Frank Perdue was a visionary business leader.  He focused on culture, leadership development, packaging, promotion, and operational excellence perhaps years before others.

Frank and Mitzi Perdue, Used by Permission Frank and Mitzi Perdue, Used by Permission

Recently, his wife, Mitzi Perdue, wrote a biography Tough Man, Tender Chicken: Business and Life Lessons from Frank Perdue.  The book paints the picture of the man, allowing us glimpses into his personal life, but also is full of business and leadership advice.

Mitzi herself holds a BA in government from Harvard, a masters in public administration from George Washington and was for years a syndicated columnist for Capitol News then Scripps Howard.

I recently had the opportunity to talk with her about her late husband.

 

“Find out what the customer wants and then make it better.” –Frank Perdue

 

Take Care of the Customer

There are so many business and life lessons in this book.  Let me just ask about a few areas.
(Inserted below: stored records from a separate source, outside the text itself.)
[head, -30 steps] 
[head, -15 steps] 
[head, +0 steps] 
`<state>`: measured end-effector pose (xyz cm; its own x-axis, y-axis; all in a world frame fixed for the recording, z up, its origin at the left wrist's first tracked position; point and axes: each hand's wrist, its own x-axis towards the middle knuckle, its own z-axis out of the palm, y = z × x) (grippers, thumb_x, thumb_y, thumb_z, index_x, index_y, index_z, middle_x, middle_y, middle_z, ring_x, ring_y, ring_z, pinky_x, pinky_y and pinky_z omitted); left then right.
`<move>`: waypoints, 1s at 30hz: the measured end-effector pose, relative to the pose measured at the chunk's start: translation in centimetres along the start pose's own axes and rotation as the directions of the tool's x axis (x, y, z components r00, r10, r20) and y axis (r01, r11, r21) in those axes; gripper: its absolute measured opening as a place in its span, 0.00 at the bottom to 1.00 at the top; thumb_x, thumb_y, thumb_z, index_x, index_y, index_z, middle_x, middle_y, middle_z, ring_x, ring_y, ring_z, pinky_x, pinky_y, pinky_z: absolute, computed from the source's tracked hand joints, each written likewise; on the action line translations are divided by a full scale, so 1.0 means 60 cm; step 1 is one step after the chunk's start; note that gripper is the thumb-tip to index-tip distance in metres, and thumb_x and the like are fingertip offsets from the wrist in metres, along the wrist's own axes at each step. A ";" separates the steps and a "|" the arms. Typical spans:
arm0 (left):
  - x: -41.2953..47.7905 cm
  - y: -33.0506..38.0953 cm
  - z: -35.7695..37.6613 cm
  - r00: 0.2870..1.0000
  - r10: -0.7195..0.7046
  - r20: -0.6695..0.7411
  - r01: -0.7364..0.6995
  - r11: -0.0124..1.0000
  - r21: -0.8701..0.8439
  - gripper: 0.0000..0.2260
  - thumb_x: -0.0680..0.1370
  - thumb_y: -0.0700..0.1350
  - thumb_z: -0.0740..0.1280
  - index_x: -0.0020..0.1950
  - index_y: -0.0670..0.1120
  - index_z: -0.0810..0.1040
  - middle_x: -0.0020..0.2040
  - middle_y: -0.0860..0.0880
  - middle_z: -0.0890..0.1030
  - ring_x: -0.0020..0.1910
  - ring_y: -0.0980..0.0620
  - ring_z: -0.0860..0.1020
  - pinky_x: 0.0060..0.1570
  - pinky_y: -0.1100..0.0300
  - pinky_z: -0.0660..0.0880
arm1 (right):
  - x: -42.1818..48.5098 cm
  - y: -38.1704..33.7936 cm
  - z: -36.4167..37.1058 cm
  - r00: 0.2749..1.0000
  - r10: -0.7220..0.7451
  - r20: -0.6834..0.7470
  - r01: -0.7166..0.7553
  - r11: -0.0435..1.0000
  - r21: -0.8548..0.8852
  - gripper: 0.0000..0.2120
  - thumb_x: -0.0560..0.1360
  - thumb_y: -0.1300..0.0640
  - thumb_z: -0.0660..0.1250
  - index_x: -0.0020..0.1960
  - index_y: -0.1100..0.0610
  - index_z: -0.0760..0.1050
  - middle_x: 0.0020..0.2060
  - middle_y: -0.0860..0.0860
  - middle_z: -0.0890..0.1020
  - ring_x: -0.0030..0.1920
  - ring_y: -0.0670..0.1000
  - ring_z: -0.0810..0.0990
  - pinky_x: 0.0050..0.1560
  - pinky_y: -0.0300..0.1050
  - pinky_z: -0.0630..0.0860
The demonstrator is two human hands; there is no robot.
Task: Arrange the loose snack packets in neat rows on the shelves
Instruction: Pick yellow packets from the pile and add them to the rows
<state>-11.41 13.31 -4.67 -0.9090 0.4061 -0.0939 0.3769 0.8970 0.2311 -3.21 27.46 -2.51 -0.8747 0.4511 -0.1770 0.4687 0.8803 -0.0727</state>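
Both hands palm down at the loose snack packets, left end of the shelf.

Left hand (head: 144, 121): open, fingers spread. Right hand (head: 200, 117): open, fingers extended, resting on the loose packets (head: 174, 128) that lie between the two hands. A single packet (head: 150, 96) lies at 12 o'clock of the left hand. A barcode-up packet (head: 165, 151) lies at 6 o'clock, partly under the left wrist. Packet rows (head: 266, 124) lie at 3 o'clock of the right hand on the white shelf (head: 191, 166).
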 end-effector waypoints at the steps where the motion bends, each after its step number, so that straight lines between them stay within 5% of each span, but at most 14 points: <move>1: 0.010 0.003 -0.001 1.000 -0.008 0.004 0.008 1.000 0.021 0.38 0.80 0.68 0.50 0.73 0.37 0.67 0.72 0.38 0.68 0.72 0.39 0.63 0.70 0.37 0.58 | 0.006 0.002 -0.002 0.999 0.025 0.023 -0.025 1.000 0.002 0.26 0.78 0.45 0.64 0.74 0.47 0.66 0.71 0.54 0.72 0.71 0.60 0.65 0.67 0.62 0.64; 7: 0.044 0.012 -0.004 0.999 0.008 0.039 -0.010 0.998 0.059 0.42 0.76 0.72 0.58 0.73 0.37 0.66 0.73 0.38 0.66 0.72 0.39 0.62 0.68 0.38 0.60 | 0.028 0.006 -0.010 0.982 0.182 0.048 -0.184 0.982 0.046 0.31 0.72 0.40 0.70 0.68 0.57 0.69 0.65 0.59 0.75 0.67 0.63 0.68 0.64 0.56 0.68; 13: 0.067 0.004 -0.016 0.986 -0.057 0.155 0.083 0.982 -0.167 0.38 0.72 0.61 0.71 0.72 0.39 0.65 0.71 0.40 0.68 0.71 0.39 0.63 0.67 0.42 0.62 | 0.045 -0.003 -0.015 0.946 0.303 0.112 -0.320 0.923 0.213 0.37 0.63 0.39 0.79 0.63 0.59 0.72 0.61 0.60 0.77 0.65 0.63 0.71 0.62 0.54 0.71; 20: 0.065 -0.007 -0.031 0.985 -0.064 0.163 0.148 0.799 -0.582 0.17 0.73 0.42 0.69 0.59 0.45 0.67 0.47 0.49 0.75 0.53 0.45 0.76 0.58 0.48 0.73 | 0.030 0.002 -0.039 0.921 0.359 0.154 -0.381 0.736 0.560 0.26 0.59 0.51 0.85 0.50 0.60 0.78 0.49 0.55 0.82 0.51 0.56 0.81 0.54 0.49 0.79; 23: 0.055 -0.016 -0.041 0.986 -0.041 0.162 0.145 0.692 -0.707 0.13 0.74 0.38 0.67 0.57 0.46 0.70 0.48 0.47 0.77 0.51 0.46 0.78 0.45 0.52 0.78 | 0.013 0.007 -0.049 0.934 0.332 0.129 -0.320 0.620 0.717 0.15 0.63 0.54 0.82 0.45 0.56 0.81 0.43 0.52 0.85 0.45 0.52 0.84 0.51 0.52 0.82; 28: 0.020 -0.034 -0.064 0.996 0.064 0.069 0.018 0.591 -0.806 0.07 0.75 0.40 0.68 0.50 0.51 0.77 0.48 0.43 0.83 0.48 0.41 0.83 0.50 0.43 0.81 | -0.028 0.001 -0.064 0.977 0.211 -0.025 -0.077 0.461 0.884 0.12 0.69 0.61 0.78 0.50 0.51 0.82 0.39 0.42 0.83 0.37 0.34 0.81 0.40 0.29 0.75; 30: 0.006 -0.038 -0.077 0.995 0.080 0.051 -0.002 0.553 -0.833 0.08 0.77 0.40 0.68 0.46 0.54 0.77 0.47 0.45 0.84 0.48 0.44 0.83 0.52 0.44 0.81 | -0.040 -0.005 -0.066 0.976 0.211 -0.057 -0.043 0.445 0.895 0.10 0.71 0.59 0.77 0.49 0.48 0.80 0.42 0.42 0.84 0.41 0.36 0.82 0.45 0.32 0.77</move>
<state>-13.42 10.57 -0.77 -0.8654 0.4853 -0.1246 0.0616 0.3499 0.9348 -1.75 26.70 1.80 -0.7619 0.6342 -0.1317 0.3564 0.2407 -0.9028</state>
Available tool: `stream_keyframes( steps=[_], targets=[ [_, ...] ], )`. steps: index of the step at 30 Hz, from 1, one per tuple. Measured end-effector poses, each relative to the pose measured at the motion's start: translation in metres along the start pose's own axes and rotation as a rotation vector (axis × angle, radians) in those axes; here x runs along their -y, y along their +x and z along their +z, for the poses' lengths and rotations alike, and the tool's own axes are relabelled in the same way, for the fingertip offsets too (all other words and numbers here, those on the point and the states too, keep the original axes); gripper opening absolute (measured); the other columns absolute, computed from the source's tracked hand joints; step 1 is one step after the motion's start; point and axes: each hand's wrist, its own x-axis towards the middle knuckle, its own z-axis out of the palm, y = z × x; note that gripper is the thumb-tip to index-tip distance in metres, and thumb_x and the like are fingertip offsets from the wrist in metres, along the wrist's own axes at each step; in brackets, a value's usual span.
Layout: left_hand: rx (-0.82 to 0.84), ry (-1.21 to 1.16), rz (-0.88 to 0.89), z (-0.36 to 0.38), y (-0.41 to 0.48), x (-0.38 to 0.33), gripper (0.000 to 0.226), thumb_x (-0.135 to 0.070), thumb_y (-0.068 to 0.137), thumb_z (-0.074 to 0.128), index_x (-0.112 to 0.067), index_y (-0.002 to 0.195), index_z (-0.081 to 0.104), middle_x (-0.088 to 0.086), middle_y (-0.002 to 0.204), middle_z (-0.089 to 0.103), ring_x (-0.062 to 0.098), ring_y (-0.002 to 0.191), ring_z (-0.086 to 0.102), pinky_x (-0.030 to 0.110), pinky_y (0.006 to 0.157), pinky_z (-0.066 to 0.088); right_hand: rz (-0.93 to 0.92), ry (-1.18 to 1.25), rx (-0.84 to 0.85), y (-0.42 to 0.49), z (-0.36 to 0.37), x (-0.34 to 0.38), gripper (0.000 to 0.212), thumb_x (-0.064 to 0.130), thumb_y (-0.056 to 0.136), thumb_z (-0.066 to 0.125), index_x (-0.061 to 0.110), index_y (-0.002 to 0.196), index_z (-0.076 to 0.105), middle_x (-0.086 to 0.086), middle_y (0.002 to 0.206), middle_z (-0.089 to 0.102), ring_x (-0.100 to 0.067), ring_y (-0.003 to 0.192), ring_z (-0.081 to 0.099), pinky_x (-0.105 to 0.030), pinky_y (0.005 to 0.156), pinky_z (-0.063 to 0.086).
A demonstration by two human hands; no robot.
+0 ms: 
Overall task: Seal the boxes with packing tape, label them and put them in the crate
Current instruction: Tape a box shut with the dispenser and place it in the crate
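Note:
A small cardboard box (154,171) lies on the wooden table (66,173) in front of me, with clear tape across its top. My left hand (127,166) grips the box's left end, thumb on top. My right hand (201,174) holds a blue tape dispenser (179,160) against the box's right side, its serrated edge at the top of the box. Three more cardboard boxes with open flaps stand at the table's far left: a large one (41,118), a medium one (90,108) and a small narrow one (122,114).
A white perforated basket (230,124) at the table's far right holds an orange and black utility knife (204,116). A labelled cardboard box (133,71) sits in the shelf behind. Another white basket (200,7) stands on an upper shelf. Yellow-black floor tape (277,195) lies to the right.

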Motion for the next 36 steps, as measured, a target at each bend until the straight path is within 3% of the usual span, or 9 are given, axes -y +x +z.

One story you tell was about packaging.  It grabbed my attention because he wanted better packaging, but his team said no.  They said it was too expensive.  I know he was frugal, so his commitment to make it happen speaks volumes.  That little story says so much about his style and determination. Would you help us understand why this was so important to him?

Funny you picked on that story because it happens that I’m (I think) unusually qualified to comment on it.  My master’s thesis from George Washington University was on the importance of packaging.  I felt that the packaging of an idea or a product wasn’t as important as the content, but it was way up high as a consideration.  Frank intuitively understood this concept without having to get a master’s degree!  In the cases of the cartons that chicken was delivered in back in the late 1960s, it was pretty much industry standard to have flimsy boxes that might leave someone’s processing plant looking fine, but by the time they arrived at the distributor’s loading dock in a big city, the box might be crushed and leaking.  Crushed and leaking boxes were a mega-headache for the distributor because it’s hard to handle them on a forklift, and it’s unsanitary.  Frank realized that if he could create boxes that wouldn’t crush or leak, he’d be solving one of the distributors’ major problems.  His attitude was that as long as his goal was to be the best, the price almost didn’t matter, he had to fix the fragile boxes because, “We can’t afford not to.”  It fit in with his motto of, “Take care of the customer,” and the result was that when a distributor wanted chicken, he probably had Perdue on his speed dial. Packaging was an extraordinary competitive edge for us.

Mitzi Perdue, Used by Permission Mitzi Perdue, Used by Permission

“A business that doesn’t change is a business that is going to die.” –Frank Perdue

 

Build A Culture of Disagreement

Take us into the culture of the company.  It tolerated disagreement and strong opinions.  As you say it tolerated “really forceful disagreement.”  How did Frank encourage this?  When did he, as a leader, stop the argument and unify the team?